> [WHAT THE EXERCISE ASKS] What you return must be the exact lines of the material below, from the first through the one that has "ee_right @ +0", with no pictures and, please, nothing else.

> [SUPPLIED MATERIAL]
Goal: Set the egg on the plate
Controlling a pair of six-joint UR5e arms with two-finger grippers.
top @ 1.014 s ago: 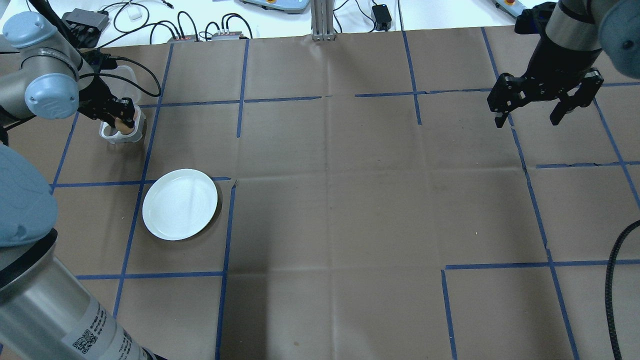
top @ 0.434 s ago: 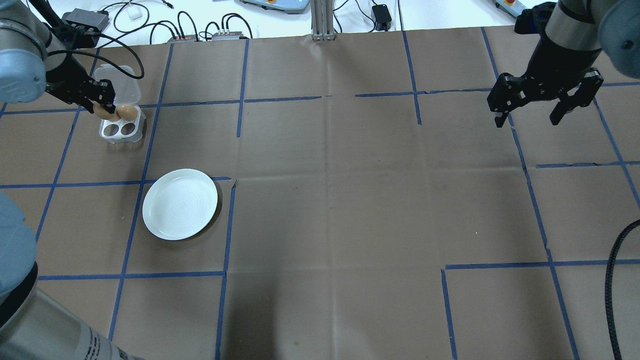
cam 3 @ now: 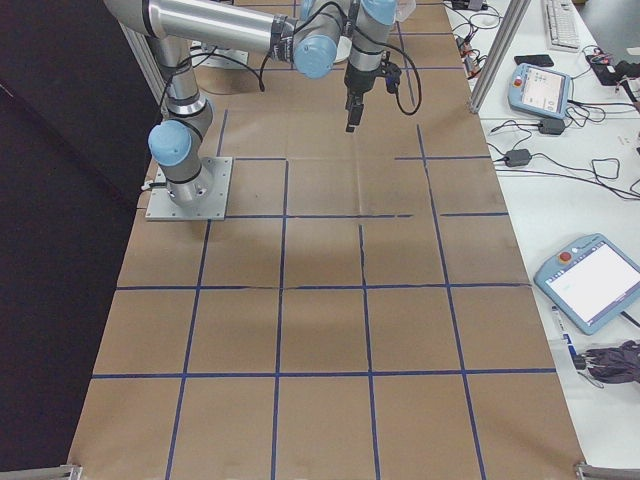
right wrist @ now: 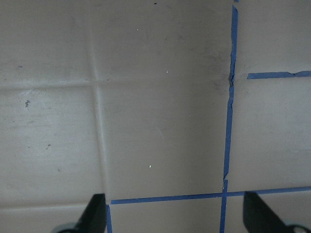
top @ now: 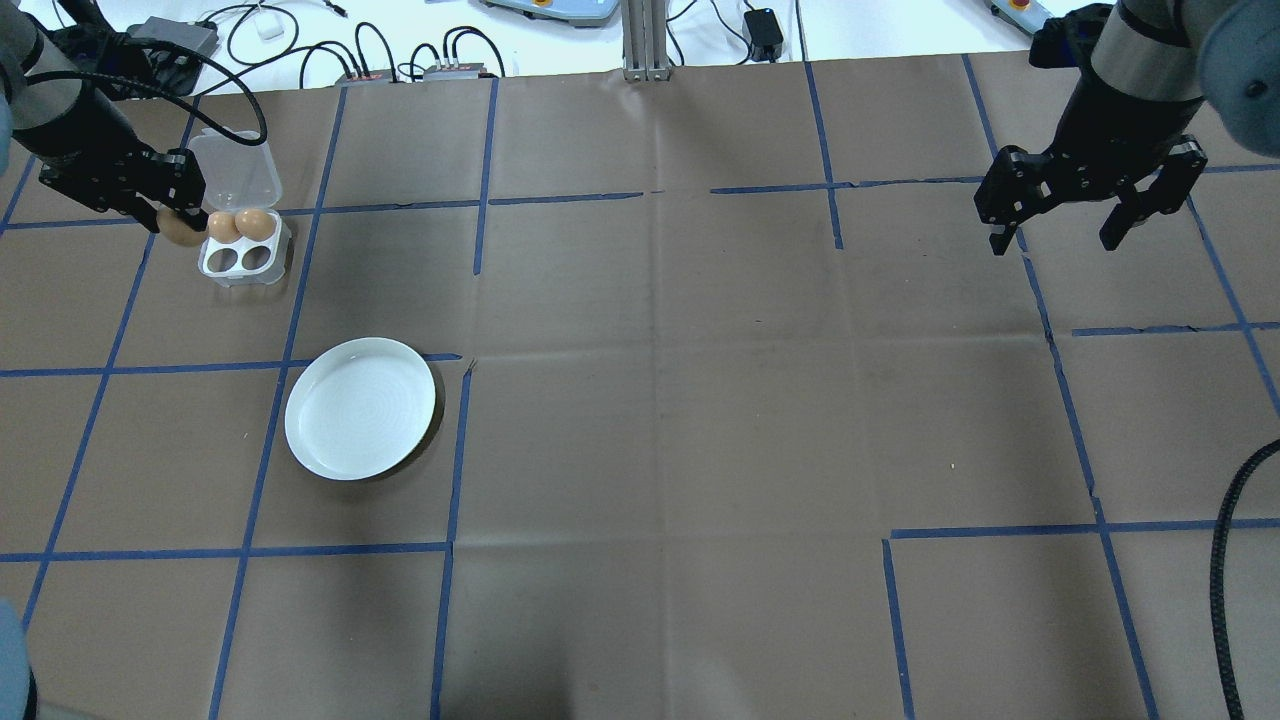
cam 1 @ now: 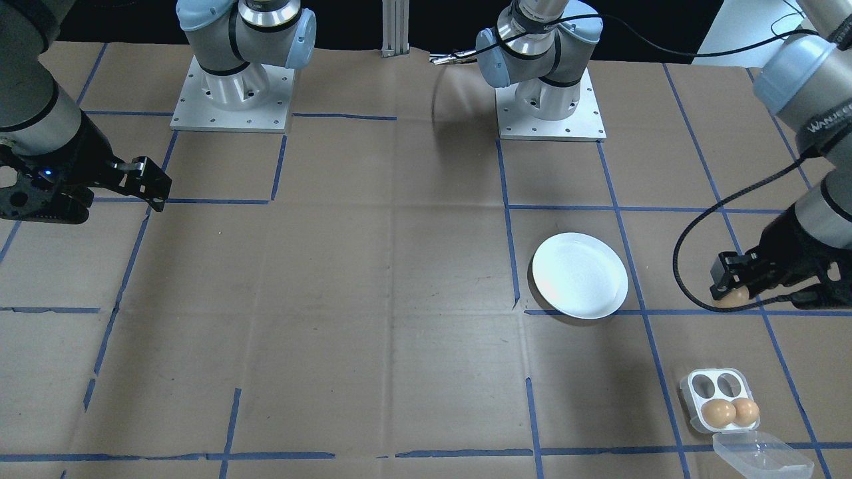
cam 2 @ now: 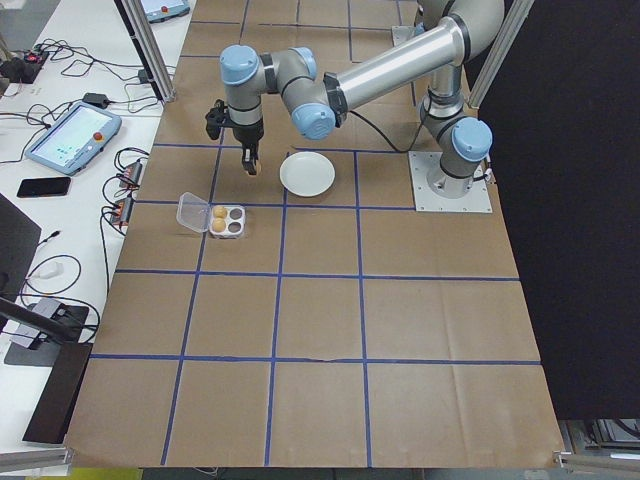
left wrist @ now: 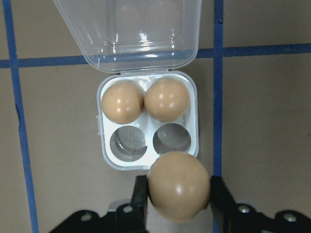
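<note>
A brown egg (left wrist: 179, 186) is clamped between the fingers of my left gripper (top: 178, 225), which is shut on it and lifted above the table, just left of the clear egg tray (top: 243, 262). The same held egg (cam 1: 732, 297) shows under the left gripper (cam 1: 735, 293) in the front view. Two more eggs (left wrist: 145, 101) sit in the tray's far cups; its near two cups are bare. The white plate (top: 360, 408) lies nearer the robot, right of the tray, with nothing on it. My right gripper (top: 1062, 232) hangs open over bare paper at the far right.
The tray's clear lid (top: 238, 172) lies flipped open behind it. Brown paper with blue tape lines (top: 478, 140) covers the table. Cables and boxes (top: 300, 40) lie beyond the far edge. A black cable (top: 1235, 560) hangs at the right.
My left gripper has risen out of the tray with an egg and drifted left, away from the tray. The right arm has stayed where it was.
</note>
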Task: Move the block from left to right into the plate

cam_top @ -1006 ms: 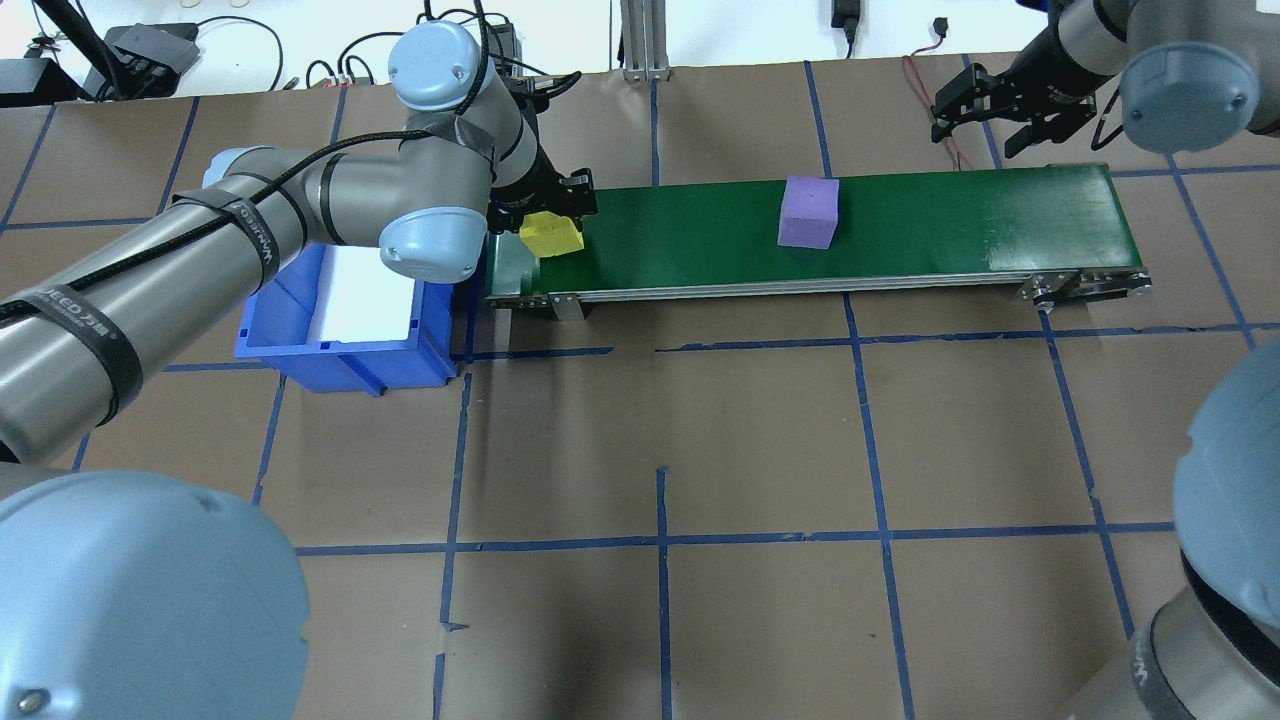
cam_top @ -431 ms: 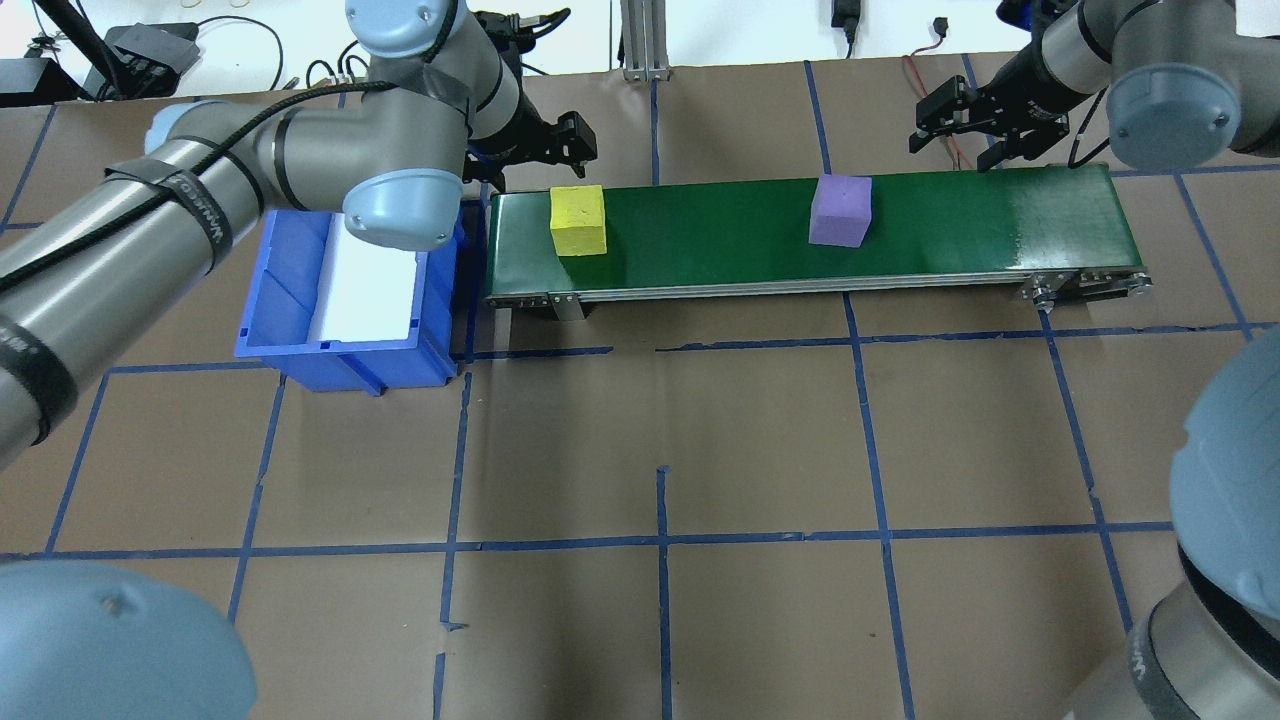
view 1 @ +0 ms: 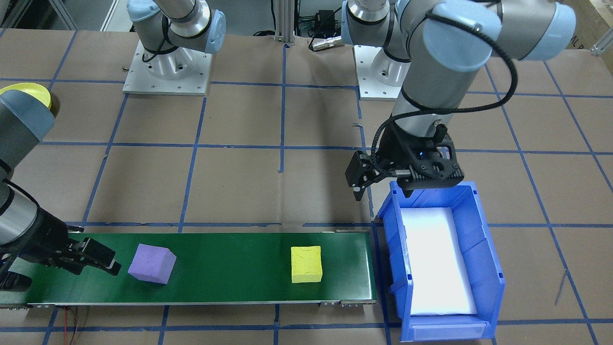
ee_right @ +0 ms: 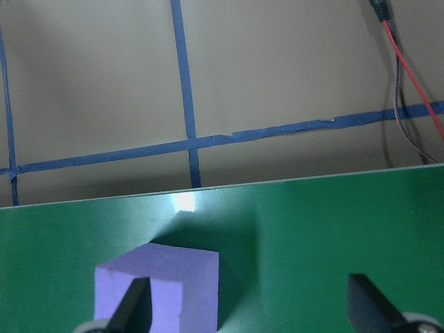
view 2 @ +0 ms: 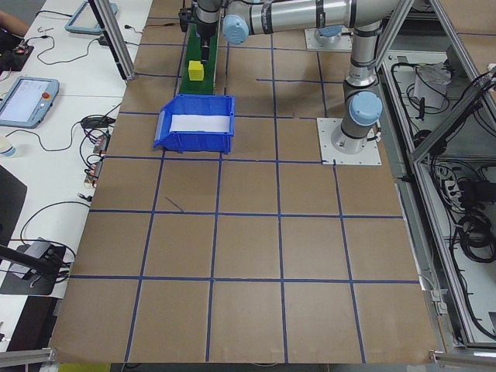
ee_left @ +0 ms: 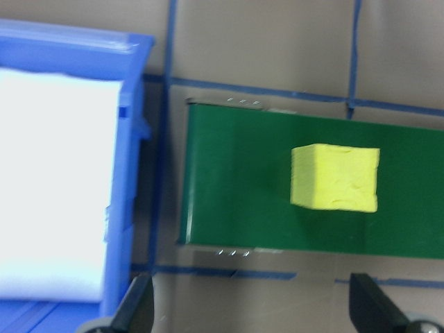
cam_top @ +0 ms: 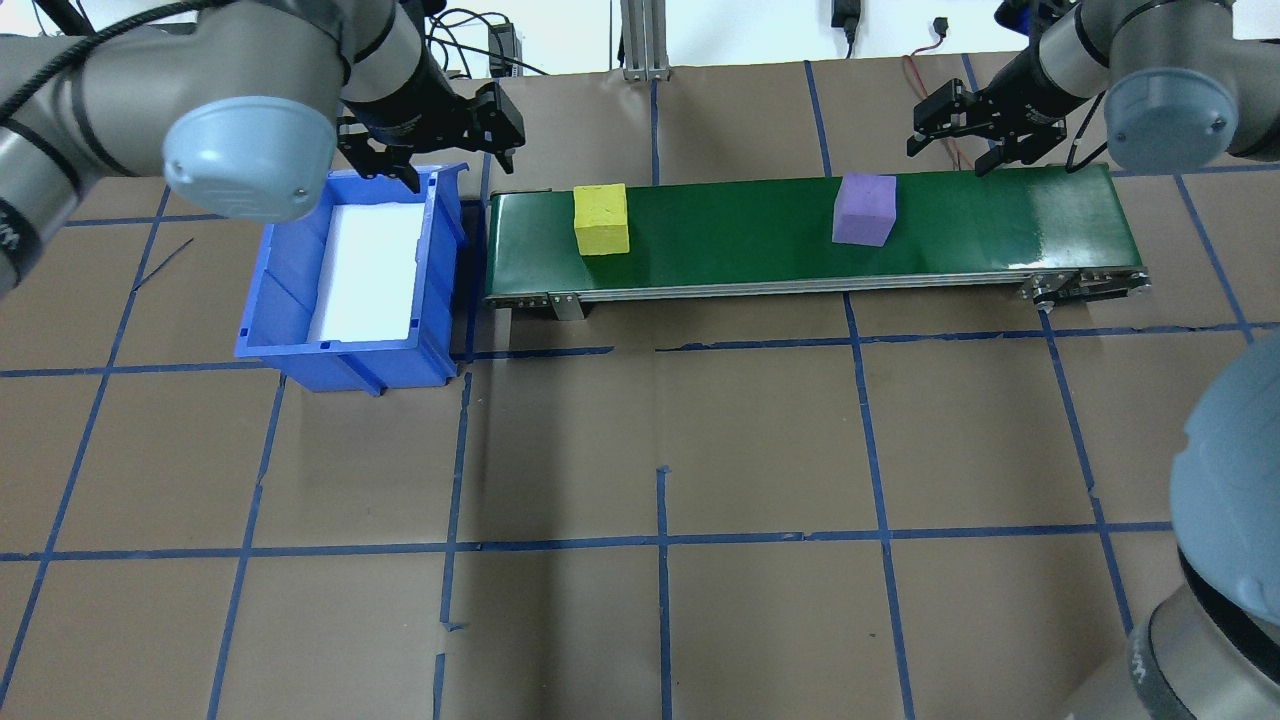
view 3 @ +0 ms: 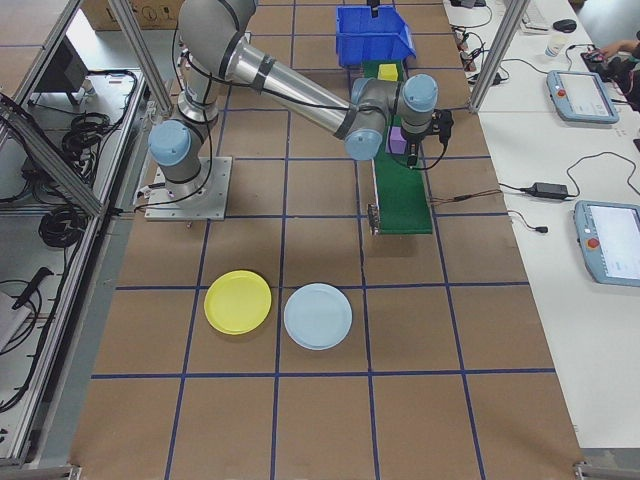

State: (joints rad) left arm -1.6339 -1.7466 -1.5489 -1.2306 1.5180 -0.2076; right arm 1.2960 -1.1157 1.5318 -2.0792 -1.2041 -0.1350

> [TASK RESULT]
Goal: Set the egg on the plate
Controlling a pair of six-joint UR5e arms with two-finger grippers.
top @ 1.014 s ago: 
top @ 0.434 s ago: 
cam 3 @ now: 
right wrist @ now: 
top @ now: 
cam 1 @ now: 
cam 2 @ now: 
left wrist @ now: 
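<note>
A brown egg (left wrist: 179, 186) is clamped between the fingers of my left gripper (top: 178, 225), which is shut on it and lifted above the table, just left of the clear egg tray (top: 243, 262). The same held egg (cam 1: 732, 297) shows under the left gripper (cam 1: 735, 293) in the front view. Two more eggs (left wrist: 145, 101) sit in the tray's far cups; its near two cups are bare. The white plate (top: 360, 408) lies nearer the robot, right of the tray, with nothing on it. My right gripper (top: 1062, 232) hangs open over bare paper at the far right.
The tray's clear lid (top: 238, 172) lies flipped open behind it. Brown paper with blue tape lines (top: 478, 140) covers the table. Cables and boxes (top: 300, 40) lie beyond the far edge. A black cable (top: 1235, 560) hangs at the right.
My left gripper has risen out of the tray with an egg and drifted left, away from the tray. The right arm has stayed where it was.
</note>
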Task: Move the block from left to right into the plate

cam_top @ -1006 ms: 
cam_top @ -431 ms: 
view 1 @ +0 ms: 
ee_right @ +0 ms: 

The exercise requires no additional answer.